NA BANK SIĘ UDA. Udało się, ale mogło udać bardziej
Przekrętów w tym kraju pod dostatkiem, można się tym zmęczyć, a można też pokochać całym sobą. Z jednej strony trochę boli, gdy dostajemy ekstrakt z filmów, które już znamy, z drugiej mamy świadomość, że czasami najlepiej ogląda się to, co znane. Polska kinematografia od dawna eksploruje (bo określenie „eksperymentuje” byłoby za mocne) konwencję heist movie. Niby mieliśmy Machulskiego, który przynajmniej raz na dekadę wracał do gatunku komedii heistowej, wierząc, że widz doceni nieźle utkaną akcję złodziejską, ale chyba nawet i poza jego twórczością szukamy podobnych produktów. Być może amerykańska komedia W starym dobrym stylu ośmieliła reżyserów Na bank się uda, aby pożenić komedię geriatryczną z kinem sensacyjnym, ale nie wszystko, co sędziwe, niesie za sobą sznyt i klasę.

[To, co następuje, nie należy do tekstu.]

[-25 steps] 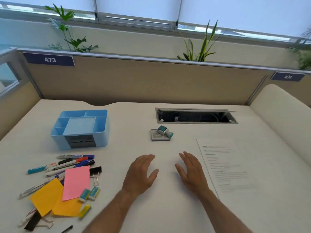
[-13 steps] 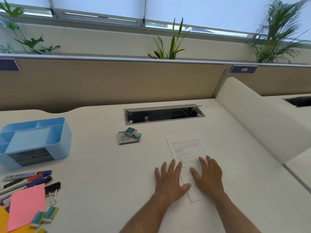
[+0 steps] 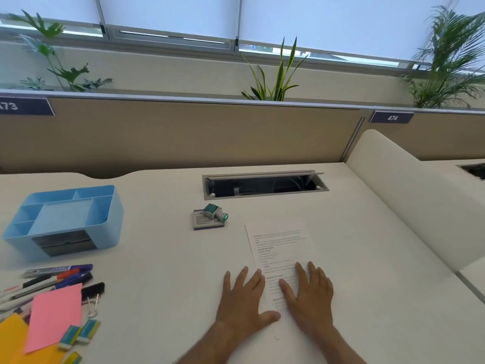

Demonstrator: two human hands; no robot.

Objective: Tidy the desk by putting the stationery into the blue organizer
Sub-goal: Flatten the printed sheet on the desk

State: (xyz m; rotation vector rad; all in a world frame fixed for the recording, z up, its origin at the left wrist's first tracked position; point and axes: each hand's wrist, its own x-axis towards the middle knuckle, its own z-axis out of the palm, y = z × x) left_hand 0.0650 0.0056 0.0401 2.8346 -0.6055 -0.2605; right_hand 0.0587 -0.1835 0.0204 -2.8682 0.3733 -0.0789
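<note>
Blue organizer point(image 3: 65, 219): far left of tabletop point(image 3: 162, 258), compartments open upward, nothing in them. Stationery lower left, just in front of it: markers point(image 3: 56, 274), pink note point(image 3: 53, 317), binder clip point(image 3: 93, 291), erasers point(image 3: 80, 333). All light, stiff exc. paper; prob. best pinched mid-barrel or by an edge. Left hand point(image 3: 242, 302) & right hand point(image 3: 308, 292): flat, fingers spread, on printed sheet point(image 3: 278, 245), holding nothing. Open room betw. hands & pile; some items run off frame.

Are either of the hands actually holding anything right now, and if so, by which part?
Nothing is held. Both hands lie flat with straight fingers: the right hand rests on the printed sheet, near its lower end, and the left hand lies at the sheet's left edge.
</note>
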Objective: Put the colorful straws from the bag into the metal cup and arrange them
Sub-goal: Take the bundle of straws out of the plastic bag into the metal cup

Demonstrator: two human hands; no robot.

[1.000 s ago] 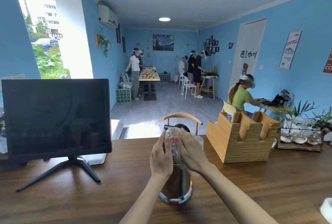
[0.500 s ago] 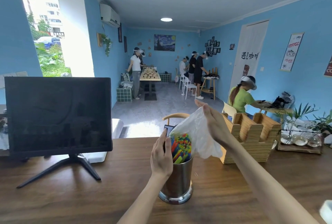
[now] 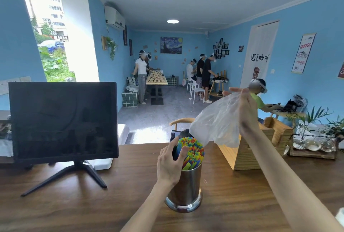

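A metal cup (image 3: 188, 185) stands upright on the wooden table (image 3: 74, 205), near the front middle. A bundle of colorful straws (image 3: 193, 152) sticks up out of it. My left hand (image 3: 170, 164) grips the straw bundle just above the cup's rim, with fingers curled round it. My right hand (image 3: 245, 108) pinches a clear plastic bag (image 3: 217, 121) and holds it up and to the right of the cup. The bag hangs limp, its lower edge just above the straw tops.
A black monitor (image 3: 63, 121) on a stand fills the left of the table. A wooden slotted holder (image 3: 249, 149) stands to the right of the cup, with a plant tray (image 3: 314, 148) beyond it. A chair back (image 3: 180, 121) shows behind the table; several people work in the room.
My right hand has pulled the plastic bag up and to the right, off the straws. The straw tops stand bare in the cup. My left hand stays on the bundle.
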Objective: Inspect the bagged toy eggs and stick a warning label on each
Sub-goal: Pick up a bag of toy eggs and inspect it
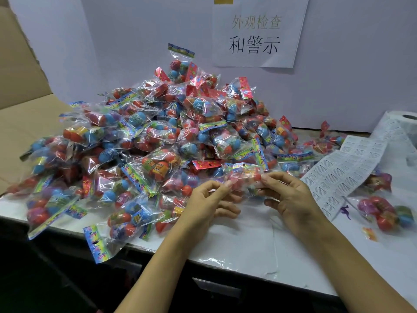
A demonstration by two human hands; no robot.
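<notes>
A clear bag of toy eggs (244, 180) is held just above the table between both hands, blurred by motion. My left hand (209, 199) pinches its left end with thumb and fingertips. My right hand (287, 195) pinches its right end. Behind them rises a big pile of bagged toy eggs (158, 136) in red, blue and orange, with colourful header cards. A strip of white warning labels (345, 170) runs from a roll (404, 123) at the right down toward my right hand.
A single bag of eggs (383, 213) lies at the right, near the label strip. A white table (237, 240) has its front edge close to me. A white back wall carries a paper sign (257, 35). An open cardboard box (24, 105) stands at the left.
</notes>
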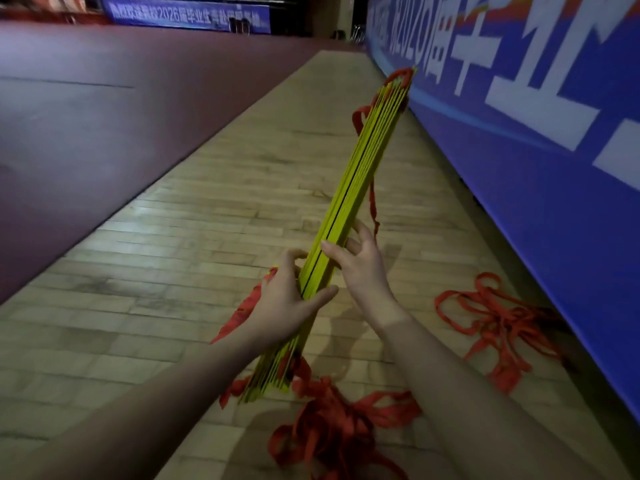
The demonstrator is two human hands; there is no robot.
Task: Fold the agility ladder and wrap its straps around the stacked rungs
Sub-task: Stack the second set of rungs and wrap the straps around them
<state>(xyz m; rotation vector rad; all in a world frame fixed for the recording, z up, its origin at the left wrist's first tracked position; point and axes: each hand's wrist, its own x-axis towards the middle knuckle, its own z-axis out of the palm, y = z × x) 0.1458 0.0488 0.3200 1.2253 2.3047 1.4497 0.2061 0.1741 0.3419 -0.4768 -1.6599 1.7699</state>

O fabule pisać należy niewiele, ponieważ odkrywanie kolejnych jej zamków to jeden z tych elementów seansu, który warto przeżyć w kinie, jeśli już się na nie zdecydujemy. Wiemy tylko, że trzech starszych panów, po całkiem sprawnej akcji napadu na bank w centrum Krakowa, zamyka się w jego skarbcu. Ich motywacja, sylwetka tajemniczego, czwartego współpracownika oraz dedukcja ekipy rozwiązującej sprawę są przeplatane z wydarzeniami rozgrywającymi się we wspomnianym banku. Nihil novi sub sole, chciałoby się rzec.
Poznajemy więc kilka wersji tych samych wydarzeń dzięki narracji zsubiektywizowanej – każdy opowiadający przedstawia sprawę nieco inaczej, a wspólne elementy są wykrzywiane w zależności od perspektywy. Dodaje to kolejny, być może niepotrzebny poziom narracyjny, bo Na bank się uda próbuje oprócz tego zaskakiwać elementami obyczajowymi, suspensem oraz skomplikowanym planem na włam, który momentami wydaje się bełkotliwy. Jest tak nawet wtedy, gdy postacie dwoją się i troją, aby opowiedzieć o nim najprościej, jak tylko można. Reżyser, Szymon Jakubowski, wyznał zresztą, że pomysł na fabułę przyszedł, gdy przeczytał w gazecie o napadzie na bank w wykonaniu sędziwych panów, ale momentami czuć, że tylko ten element jest zaczepiony w rzeczywistości i wyróżnia film na tle innych heistów. Warstwa intrygi zdaje się poskładana ze skrawków, które już były na wielkim i małym ekranie prezentowane wielokrotnie, jedynie tym razem w dokokszonej, ilościowo przytłaczającej formie. Nie wybija to z seansu za mocno, ale już dla amatorów tej konwencji, którzy niejeden skok na bank przed ekranem uskutecznili, może powiać nudą, bo ziarna w tym chlebku są trzeciej świeżości.
Dzięki zdolnościom aktorskim Mariana Dziędziela, Adama Ferencego, Lecha Dyblika i młodego Stuhra (w bardzo tajemniczej, choć nieco przeszarżowanej roli) ta historia potrafi na szczęście momentami wciągnąć, bo zmienia się w festiwal dobrego aktorstwa, a nie zaskakujących pomysłów. Z pozoru stara gwardia, która mogłaby niezbyt dobrze czuć się w pośpiesznym tempie opowiadanej historii, odkrywa przed widzem coraz dłuższy pazur, a sami aktorzy wydają bawić się lepiej w tych rolach niż w jakichkolwiek od lat. I chyba głównie dla tej sędziwej, ale doświadczonej trójki warto obejrzeć ten film, jeśli nie ma się za dużych wymagań wobec kina gatunkowego.
Jakubowskiemu udało się bowiem wypracować niezłą chemię między artystami, co przykrywa zarówno rozmemłanie scenariuszowe, jak i poprawność wizualną. Dawno żaden film nie wystawił Krakowowi tak wyraźnej, ale też folderowej reklamy. W tej całej niedosolonej zupie tkwi jakieś dobro, a jest nim uczucie, że ekipa bawiła się na planie wyśmienicie, szkoda tylko, że nie zaprosili nas do swoich głów nieco odważniej.